[Illustration: INDIANS IN A DUGOUT CANOE. Part of a drawing by John
White.]
White very soon went back to England for help, in the only ship the colonists had. War with Spain prevented his return for several years, and then only the ruins of the settlement were found on the island. [12]
[Illustration: ENGLISH DRESS, SIXTEENTH CENTURY. Contemporary portrait of
Raleigh and his son, by Zuccaro.]
SPAIN ATTACKS ENGLAND.—The war which prevented White from promptly returning to Roanoke began in 1585. The next year, with twenty-five ships, Drake attacked the possessions of Spain in America, and burned and plundered several towns. In 1587 he "singed the beard of the king of Spain" by burning a hundred vessels in the harbor of the Spanish city of Cadiz.
Enraged by these defeats, King Philip II of Spain determined to invade England and destroy that nest of sea rovers. A great fleet known as the Invincible Armada, carrying thirty thousand men, was assembled and in 1588 swept into the English channel. There the English, led by Raleigh, [13] Drake, Frobisher, Hawkins, Lane, and all the other great sea kings, met the Armada, drove it into the North Sea, and captured, burned, and sank many of the ships. The rest fled around Scotland, on whose coast more were wrecked. Less than half the Armada returned to Spain. [14]
THE ENGLISH EXPLORE THE NEW ENGLAND COAST.—The war lasted sixteen years longer (till 1604). Though it delayed, it did not stop, attempts at colonization. In 1602 Bartholomew Gosnold, with a colony of thirty-two men, sailed from England, saw the coast of Maine, turned southward, named Cape Cod and the Elizabeth Islands, [15] and after a short stay went home. The next year Martin Pring came with two vessels on an exploring and trading voyage; and in 1605 George Weymouth was sent out, visited the Kennebec River in Maine, and brought back a good report of the country.
THE VIRGINIA CHARTER OF 1606.—Peace had now been made with Spain; England had not been forced to stop her attempts to colonize in America; the favorable reports of Gosnold, Pring, and Weymouth led to the belief that colonies could be successfully planted; and in 1606 King James I chartered two commercial companies to colonize Virginia, as the Atlantic seaboard region was called.

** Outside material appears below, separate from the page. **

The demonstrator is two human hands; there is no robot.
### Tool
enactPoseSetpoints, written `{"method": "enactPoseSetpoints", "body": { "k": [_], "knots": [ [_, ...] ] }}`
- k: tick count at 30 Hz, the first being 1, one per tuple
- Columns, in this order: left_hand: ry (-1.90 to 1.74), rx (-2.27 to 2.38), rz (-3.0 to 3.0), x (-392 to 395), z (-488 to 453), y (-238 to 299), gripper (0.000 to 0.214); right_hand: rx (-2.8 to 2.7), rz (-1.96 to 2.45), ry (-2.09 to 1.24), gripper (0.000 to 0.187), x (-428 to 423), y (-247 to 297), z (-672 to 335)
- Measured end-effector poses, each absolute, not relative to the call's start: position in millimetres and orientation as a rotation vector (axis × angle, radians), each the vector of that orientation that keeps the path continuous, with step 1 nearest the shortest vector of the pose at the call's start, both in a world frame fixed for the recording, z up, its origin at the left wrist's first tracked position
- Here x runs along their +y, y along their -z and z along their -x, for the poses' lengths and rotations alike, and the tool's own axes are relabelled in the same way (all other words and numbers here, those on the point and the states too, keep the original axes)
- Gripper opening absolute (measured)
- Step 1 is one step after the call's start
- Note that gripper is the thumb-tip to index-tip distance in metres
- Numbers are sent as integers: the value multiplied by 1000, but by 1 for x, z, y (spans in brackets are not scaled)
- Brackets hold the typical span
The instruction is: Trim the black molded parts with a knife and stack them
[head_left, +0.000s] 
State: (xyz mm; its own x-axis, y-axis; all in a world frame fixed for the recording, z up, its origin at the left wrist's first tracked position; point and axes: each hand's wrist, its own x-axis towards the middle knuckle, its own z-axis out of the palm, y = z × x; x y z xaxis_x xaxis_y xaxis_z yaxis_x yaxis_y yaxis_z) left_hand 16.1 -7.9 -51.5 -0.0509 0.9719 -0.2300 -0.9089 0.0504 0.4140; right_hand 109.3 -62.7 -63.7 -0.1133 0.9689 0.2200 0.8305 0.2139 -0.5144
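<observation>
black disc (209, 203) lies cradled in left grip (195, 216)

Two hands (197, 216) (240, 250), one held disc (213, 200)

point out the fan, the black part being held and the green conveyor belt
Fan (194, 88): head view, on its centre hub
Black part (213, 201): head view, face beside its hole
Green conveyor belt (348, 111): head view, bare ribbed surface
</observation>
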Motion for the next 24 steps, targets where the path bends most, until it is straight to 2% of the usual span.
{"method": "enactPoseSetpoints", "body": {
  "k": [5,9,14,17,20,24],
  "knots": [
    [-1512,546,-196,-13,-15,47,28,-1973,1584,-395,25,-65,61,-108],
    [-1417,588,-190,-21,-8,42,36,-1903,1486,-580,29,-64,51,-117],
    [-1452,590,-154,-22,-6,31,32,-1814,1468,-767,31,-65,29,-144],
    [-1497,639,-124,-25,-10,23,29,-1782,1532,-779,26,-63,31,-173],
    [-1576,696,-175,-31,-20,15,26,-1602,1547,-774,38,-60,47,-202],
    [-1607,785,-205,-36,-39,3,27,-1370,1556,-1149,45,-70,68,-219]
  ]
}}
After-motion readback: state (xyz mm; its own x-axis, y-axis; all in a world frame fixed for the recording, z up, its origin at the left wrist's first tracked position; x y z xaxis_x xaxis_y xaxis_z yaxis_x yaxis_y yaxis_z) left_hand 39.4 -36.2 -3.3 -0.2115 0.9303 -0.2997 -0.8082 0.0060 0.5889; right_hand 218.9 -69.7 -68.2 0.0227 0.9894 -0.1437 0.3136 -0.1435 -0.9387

To the first or London Company was granted the right to plant a colony anywhere along the coast between 34° and 41° of north latitude (between Cape Fear River and the Hudson). To the second or Plymouth Company was given the right to plant a colony anywhere between 38° and 45° (between the Potomac River and the Bay of Fundy). Each company was to have a tract of land one hundred miles square—fifty miles along the coast each way from the first settlement and one hundred miles inland; and to prevent overlapping, it was provided that the company last to settle should not locate within one hundred miles of the other company's settlement.
[Illustration: VIRGINIA.]
THE COLONY ON THE KENNEBEC.—The charter having been granted, each company set about securing emigrants. To get them was not difficult, for in England at that day there were many people whose condition was so desperate that they were glad to seek a new home beyond the sea. [16] In a few months, therefore, the Plymouth Company sent out its first party of colonists; but the ship was seized by the Spaniards. The next year (1607) the company sent out one hundred or more settlers in two ships. They landed in August at the mouth of the Kennebec River, and built a fort, a church, a storehouse, and fifteen log cabins. These men were wholly unfit for life in a wilderness, and in December about half went home in the ships in which they came. The others passed a dismal winter, and when a relief ship arrived in the spring, all went back, and the Plymouth Company's attempt to colonize ended in failure.